Sul fondale, invece, un’enorme vetrata lascia scorgere un bosco (reso dall’efficace realizzazione video di fettFilm) in modo da suggerire quell’attenzione alla natura che ha caratterizzato la stagione romantica. Meno necessari, seppure mai gratuiti, alcuni interventi drammaturgici, soprattutto per le inevitabili conseguenze in termini sonori: Marzelline che suona Per Elisa al piano sotto gli occhi compiaciuti del padre, il fastidioso ticchettio dei tasti di una macchina da scrivere, il cane che abbaia come succedeva durante gli interrogatori. Invece, la proiezione di frasi di Heiner Müller e Georg Büchner aiutavano, queste sì senza forzature, a fornire la chiave di lettura delle scelte registiche.

L’unica opera che Beethoven ha dedicato al palcoscenico, un capolavoro straordinario, va ben oltre la classica pièce à sauvetage destinata a celebrare il trionfo dell’amore coniugale e dei buoni: da ogni pagina si respira l’ininterrotta tensione etica insufflata da una musica meravigliosa. Nonostante ciò, Fidelio – almeno da noi – resta un’opera rara, soprattutto per le difficoltà esecutive.

Il direttore israeliano Asher Fish ha guidato con braccio fermo e vigoroso – ma forse a scapito della flessibilità dinamica – l’Orchestra del Comunale di Bologna, traendo sonorità compatte e decise soprattutto dagli archi: peccato invece che qualche titubanza dei fiati allentasse la tensione. I risultati migliori sono stati ottenuti nell’ouverture (a mancare, nella versione del 1814, è purtroppo la splendida Leonore n.3, pagina sinfonica che il direttore ha rinunciato a inserire nel sottofinale, come fanno molti) e nel magnifico quartetto del primo atto, un po’ meno invece nei due concertati finali.
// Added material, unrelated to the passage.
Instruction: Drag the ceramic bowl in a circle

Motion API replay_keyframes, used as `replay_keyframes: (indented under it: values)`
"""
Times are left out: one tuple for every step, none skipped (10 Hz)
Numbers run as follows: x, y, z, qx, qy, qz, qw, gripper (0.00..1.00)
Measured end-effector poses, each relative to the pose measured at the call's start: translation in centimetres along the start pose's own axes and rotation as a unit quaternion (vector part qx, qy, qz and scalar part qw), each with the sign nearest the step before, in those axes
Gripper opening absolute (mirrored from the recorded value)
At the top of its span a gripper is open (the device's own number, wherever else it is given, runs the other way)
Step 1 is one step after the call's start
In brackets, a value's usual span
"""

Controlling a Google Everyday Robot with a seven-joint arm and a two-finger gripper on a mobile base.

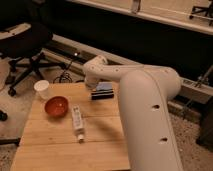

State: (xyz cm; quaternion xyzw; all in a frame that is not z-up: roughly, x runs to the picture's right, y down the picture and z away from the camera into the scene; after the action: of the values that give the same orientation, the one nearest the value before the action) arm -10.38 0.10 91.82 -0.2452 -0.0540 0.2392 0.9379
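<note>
high view down arm [146, 102] to pincer [93, 86]

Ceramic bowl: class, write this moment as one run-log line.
ceramic bowl upright on table, between white cup and lying bottle | gripper at table's far edge, right of bowl, apart from it | drag not begun

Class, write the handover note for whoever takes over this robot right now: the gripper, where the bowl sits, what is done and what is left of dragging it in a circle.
Gripper: at the arm's end, low over the back edge of the table, apart from the bowl and holding nothing of the job.
Bowl: upright on the table's left part, with the white cup just behind it and the bottle lying to its right.
Done: nothing that shows; the bowl is untouched.
Left: bring the gripper to the bowl, engage it and drag the full circle, probably minding the cup and bottle.
</note>
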Motion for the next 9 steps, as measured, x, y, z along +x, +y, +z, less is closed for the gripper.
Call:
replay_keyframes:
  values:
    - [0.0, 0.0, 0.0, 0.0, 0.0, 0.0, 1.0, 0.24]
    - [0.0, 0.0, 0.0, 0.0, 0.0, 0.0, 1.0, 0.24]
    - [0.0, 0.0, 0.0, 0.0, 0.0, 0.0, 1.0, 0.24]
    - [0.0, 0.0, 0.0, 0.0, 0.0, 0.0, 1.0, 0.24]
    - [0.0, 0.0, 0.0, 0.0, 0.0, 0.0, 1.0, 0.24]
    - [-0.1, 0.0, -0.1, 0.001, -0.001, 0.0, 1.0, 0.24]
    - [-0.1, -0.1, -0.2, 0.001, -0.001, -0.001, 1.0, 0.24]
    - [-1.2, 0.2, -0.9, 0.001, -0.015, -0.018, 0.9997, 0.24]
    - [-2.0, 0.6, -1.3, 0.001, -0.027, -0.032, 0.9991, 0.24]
Nel secondo cast, protagonista Magdalena Anna Hofmann, Leonore sotto le mentite spoglie di Fidelio (questa è una delle prime opere intitolate a una donna): voce che tendeva ad assottigliarsi un po’ in acuto, ma molto espressiva ed empatica con un personaggio che lotta per il trionfo della giustizia. Daniel Frank, nel ruolo di Florestan (a lui tocca un’aria fra le più tremende mai concepite per tenore), è riuscito a destreggiarsi senza gravi cedimenti, evidenziando solo qualche tensione in alto. Un solido, e fin quasi granitico, Rocco è quello disegnato da Pedri Lindroos: sempre molto sicuro anche se penalizzato da un timbro poco accattivante. Il soprano Anna Maria Sarra, come Marzelline, ha mostrato disinvoltura scenica e un’apprezzabile sicurezza vocale. Il secondo tenore, il portiere Jaquino (ed è proprio sulla coppia dei due giovani che più si è concentrata la fantasia del regista), era interpretato con emissione sempre corretta da Sascha Emanuel Kramer: un giovanottone piuttosto inconsapevole di quanto accade attorno a lui. Lucio Gallo ha delineato un sadico Pizarro, costretto a puntare sulle capacità attoriali laddove la voce non riesce ad assumere quelle sfumature sinistre del personaggio. Preciso, seppure un po’ povero di spessore, il Don Fernando di Nicolò Donini, mentre il coro non è apparso sempre a proprio agio in scena.

Nell’insieme uno spettacolo appagante che ha acceso l’entusiasmo del pubblico di Bologna, dove Fidelio mancava da oltre trent’anni. Del resto, non è troppo difficile con un simile capolavoro: i tempi che stiamo vivendo, poi, rendono più condivisibili e intense le preoccupazioni per la libertà.